## [TASK GOAL]
Show the lines below where "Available" occurs.

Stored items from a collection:

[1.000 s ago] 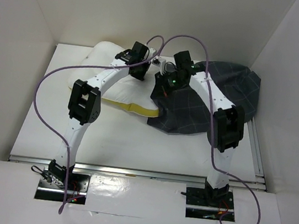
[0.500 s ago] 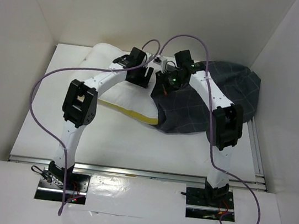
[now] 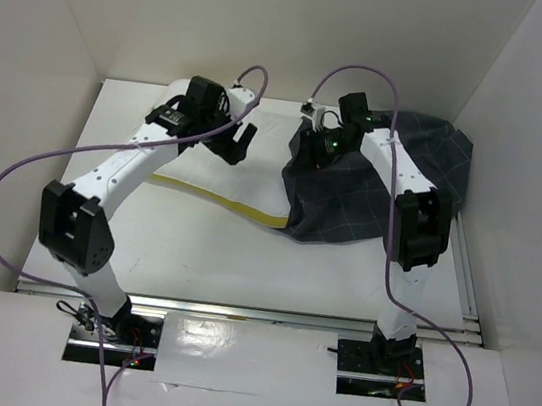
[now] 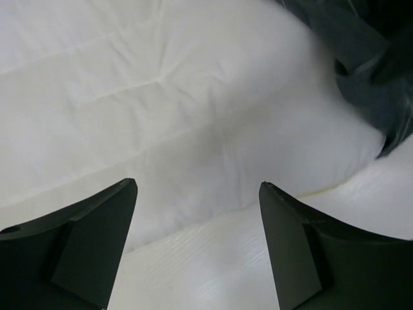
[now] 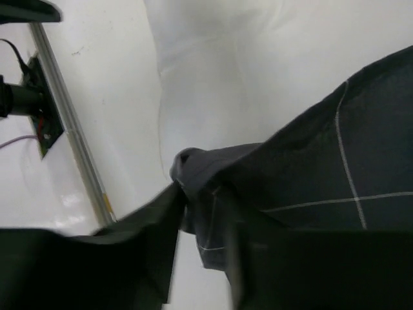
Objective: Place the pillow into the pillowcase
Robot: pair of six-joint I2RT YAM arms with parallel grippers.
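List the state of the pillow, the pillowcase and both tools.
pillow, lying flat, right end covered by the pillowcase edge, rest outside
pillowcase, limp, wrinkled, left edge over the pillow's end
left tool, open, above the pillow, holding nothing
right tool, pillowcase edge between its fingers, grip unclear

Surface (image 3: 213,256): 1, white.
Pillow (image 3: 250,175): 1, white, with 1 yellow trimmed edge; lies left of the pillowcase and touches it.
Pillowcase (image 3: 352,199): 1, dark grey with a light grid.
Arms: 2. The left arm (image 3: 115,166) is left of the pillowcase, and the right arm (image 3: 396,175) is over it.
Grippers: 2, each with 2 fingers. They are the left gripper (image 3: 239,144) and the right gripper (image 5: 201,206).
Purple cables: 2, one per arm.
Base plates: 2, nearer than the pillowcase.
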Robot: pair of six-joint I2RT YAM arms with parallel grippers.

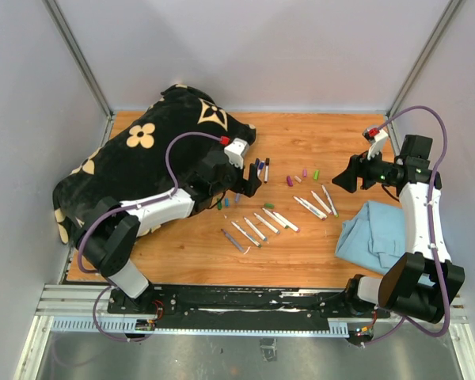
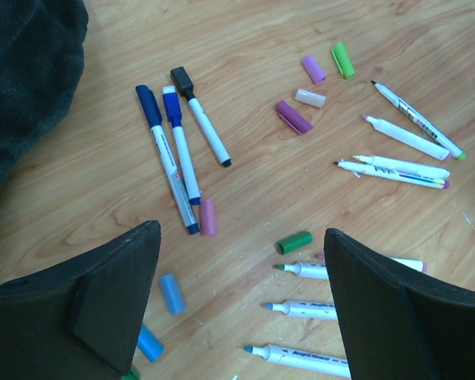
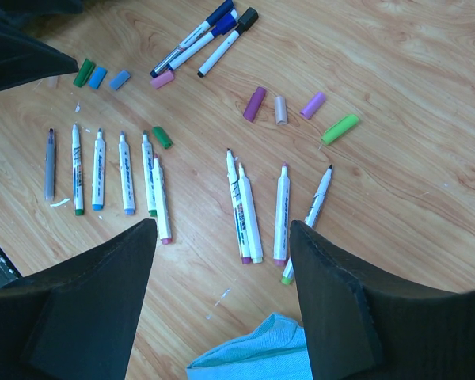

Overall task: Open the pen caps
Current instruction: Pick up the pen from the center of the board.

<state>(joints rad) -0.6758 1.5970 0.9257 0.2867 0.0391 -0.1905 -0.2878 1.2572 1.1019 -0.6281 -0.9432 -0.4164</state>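
Left fingers (image 2: 87, 301) gape above pen caps (image 2: 294, 241) lying flat, axes scattered.

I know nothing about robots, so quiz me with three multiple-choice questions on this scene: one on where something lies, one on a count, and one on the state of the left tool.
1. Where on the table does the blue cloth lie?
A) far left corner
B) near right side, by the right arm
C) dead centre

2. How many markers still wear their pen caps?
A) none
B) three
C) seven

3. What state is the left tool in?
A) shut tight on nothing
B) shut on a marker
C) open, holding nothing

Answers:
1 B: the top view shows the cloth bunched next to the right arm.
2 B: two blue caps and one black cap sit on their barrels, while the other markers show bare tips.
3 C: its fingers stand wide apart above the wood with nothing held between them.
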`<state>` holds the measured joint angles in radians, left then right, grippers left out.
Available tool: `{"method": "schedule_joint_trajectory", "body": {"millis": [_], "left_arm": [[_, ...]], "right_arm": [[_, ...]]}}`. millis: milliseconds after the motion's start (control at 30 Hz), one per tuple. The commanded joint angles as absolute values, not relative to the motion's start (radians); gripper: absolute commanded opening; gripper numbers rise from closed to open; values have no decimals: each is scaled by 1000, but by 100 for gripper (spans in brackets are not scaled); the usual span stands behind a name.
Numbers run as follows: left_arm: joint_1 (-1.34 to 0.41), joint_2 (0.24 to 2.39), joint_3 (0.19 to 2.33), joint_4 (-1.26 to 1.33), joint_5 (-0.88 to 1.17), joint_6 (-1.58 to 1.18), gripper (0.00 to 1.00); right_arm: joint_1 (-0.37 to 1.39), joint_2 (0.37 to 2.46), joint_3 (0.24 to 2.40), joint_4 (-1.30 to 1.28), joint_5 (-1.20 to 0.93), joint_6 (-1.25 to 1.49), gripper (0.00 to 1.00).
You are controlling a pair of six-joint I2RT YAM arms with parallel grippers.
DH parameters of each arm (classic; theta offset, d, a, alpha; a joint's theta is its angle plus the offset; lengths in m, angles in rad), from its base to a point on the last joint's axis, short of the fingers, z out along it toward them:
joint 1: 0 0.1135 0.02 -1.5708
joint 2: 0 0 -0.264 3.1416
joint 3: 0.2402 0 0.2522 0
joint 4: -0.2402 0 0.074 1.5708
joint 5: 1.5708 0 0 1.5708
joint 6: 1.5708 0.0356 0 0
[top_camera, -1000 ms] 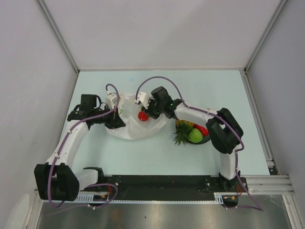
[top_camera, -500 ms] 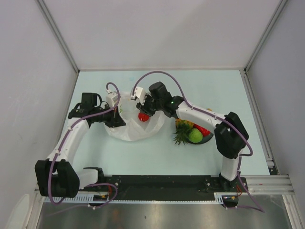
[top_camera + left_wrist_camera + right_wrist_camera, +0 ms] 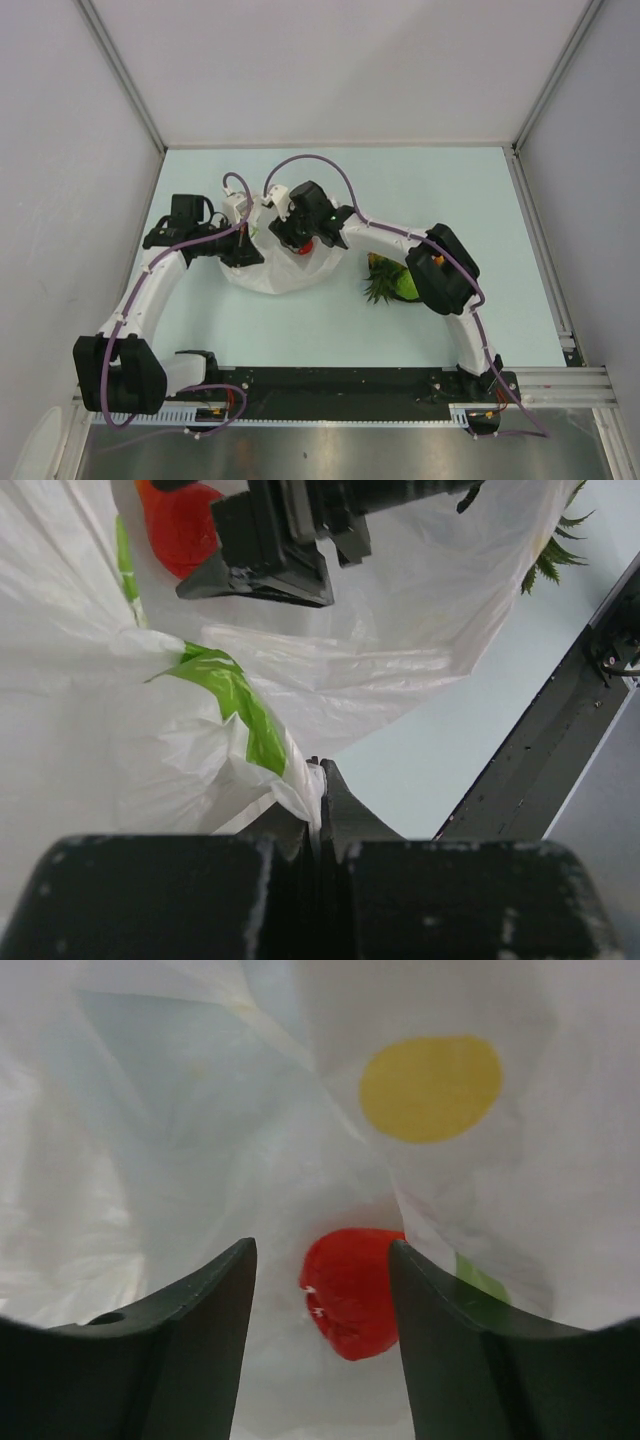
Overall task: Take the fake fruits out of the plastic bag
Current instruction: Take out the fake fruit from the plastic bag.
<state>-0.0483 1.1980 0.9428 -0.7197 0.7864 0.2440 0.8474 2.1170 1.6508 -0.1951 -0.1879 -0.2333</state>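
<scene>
The white plastic bag point(image 3: 285, 270) lies left of centre, printed with yellow and green patches. My left gripper point(image 3: 320, 770) is shut on a fold of the bag's edge point(image 3: 250, 770). My right gripper point(image 3: 322, 1290) is open inside the bag's mouth, its fingers either side of a small red fruit point(image 3: 350, 1288), which also shows in the left wrist view point(image 3: 180, 525) and the top view point(image 3: 303, 247). The pineapple's green crown point(image 3: 380, 288) and the green round fruit point(image 3: 405, 287) lie on the dark plate to the right, partly hidden by my right arm.
The dark plate point(image 3: 398, 298) sits right of the bag under my right forearm. A black rail point(image 3: 340, 385) runs along the table's near edge. Grey walls close in the table on both sides and at the back.
My right gripper has moved left and deeper into the bag, over the small red fruit. The right arm now hides more of the plate. The left arm has held still.
</scene>
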Motion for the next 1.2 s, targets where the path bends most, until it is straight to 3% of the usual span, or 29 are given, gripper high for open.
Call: {"method": "schedule_joint_trajectory", "body": {"millis": [0,167,533,567,600,767,867,1167], "left_arm": [[-54,1184,959,-712,807,247,0],[-54,1190,962,-713,810,248,0],[-54,1187,957,-713,804,245,0],[-54,1187,957,-715,804,244,0],[-54,1184,957,-715,802,247,0],[-55,1181,957,-721,799,249,0],[-54,1186,959,-721,798,250,0],[-54,1230,1002,-718,801,245,0]], "right_arm": [[816,2138,1677,-143,-40,-179,66],[804,2145,1638,-155,-57,-204,72],[825,2175,1583,-141,-118,-216,67],[821,2178,1588,-137,-120,-218,63],[816,2177,1592,-130,-136,-224,51],[793,2114,1641,-144,-213,-250,16],[773,2019,1654,-190,-299,-258,9],[758,1740,1569,-350,-497,-357,5]]}}
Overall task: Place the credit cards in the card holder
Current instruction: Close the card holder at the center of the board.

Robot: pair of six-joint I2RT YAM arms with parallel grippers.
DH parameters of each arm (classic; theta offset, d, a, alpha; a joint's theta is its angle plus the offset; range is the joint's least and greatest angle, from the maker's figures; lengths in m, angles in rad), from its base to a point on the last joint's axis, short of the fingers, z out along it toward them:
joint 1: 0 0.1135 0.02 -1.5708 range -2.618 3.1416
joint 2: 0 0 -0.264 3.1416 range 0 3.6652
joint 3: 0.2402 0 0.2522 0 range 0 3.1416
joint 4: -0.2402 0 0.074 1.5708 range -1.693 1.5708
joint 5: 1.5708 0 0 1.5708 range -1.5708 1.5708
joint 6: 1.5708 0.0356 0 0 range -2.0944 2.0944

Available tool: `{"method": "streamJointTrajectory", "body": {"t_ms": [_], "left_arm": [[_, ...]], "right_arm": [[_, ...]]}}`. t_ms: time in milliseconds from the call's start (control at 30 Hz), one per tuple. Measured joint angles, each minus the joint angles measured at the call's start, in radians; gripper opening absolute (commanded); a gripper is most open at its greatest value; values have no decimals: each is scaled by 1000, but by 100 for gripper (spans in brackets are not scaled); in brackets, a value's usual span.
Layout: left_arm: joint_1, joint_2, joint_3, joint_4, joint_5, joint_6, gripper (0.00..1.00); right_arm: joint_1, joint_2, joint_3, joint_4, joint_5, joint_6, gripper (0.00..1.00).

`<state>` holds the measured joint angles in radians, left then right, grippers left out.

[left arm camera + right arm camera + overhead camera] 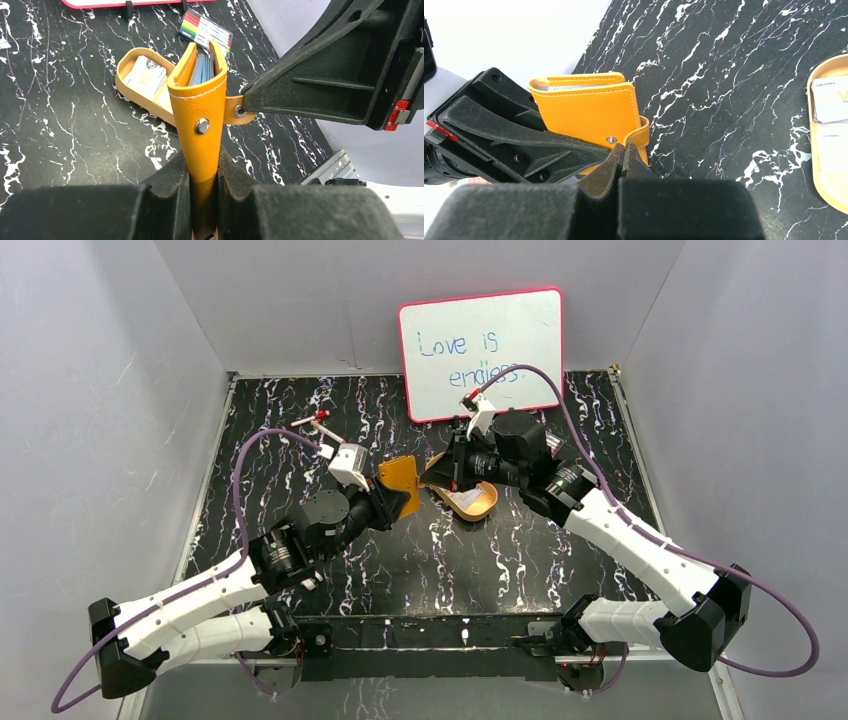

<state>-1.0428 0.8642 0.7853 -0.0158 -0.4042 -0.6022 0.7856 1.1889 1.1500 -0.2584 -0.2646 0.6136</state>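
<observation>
The card holder [199, 100] is off the worktop [60, 125], held upright in the air near the middle of the scene. The left tool [202, 167] is clamped on its lower edge, and the top gapes only slightly, showing the pale blue pockets. Its strap [231, 111] sticks out at three o'clock in the left wrist view, apart from the stud on the front face, and the right tool [622, 152] is closed tight on the strap's tip. The credit cards [145, 75] are not yet in: they lie in the oval tray [142, 102] on the worktop, at about four o'clock from the card holder in the overhead view. The main risk seems to be the tug between the two arms. The left tool grips only a narrow strip of smooth leather-look cover, so a firm pull on the strap could slide the card holder out or twist it askew. A thin pinch on the tip could equally slip off. Both tools are occupied, so one must let go to fetch a card, and the cover may then fold shut and hide the pockets. The cards look thin and lie flat against the tray floor, so lifting one could be awkward and could shove the tray. A marker pack [206, 31] lies beyond the tray, and a whiteboard [480, 350] stands at one o'clock, both out of the way.
</observation>
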Motion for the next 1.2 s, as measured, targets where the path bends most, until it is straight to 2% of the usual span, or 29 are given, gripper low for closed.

## [RESPONSE]
Available tool: `{"method": "schedule_joint_trajectory", "body": {"millis": [_], "left_arm": [[_, ...]], "right_arm": [[_, ...]]}}`. millis: milliseconds after the motion's start (control at 30 Hz), one per tuple. The commanded joint angles as absolute values, not relative to the motion's start (radians); gripper: absolute commanded opening; gripper numbers rise from closed to open; values have no decimals: each is scaled by 1000, but by 100 for gripper (spans in brackets are not scaled); the usual span stands behind a name.
Available tool: `{"method": "streamJointTrajectory", "body": {"t_ms": [_], "left_arm": [[_, ...]], "right_arm": [[_, ...]]}}`. t_ms: time in milliseconds from the call's start (control at 30 Hz), one per tuple. Measured joint angles, each minus the joint angles measured at the call's start, in radians; gripper opening absolute (commanded); a gripper is most open at its greatest value; values have no decimals: each is scaled by 1000, but by 100 for gripper (spans in brackets are not scaled); in brackets, a value's usual span.

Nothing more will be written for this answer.